↓

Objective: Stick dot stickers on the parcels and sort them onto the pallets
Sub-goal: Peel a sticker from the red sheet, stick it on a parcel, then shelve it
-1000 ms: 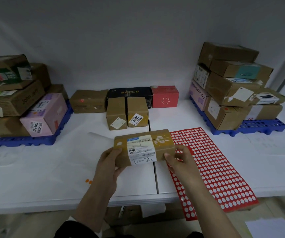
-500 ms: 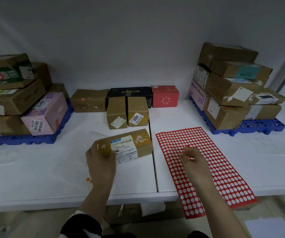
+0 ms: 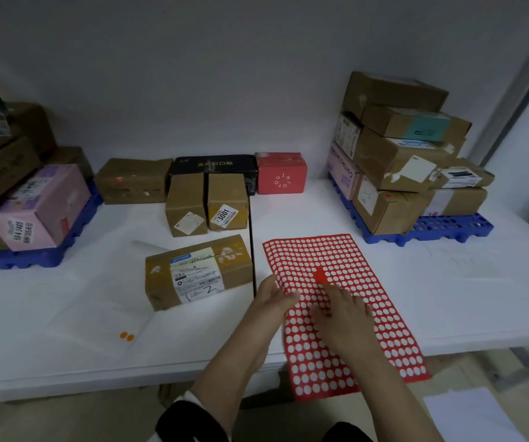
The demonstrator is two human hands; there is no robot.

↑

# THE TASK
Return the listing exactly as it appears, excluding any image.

# SOLUTION
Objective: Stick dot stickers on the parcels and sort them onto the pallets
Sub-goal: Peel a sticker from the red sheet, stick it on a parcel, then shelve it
-1000 ms: 
-500 ms: 
+0 ms: 
The demonstrator is two human hands; there is no robot.

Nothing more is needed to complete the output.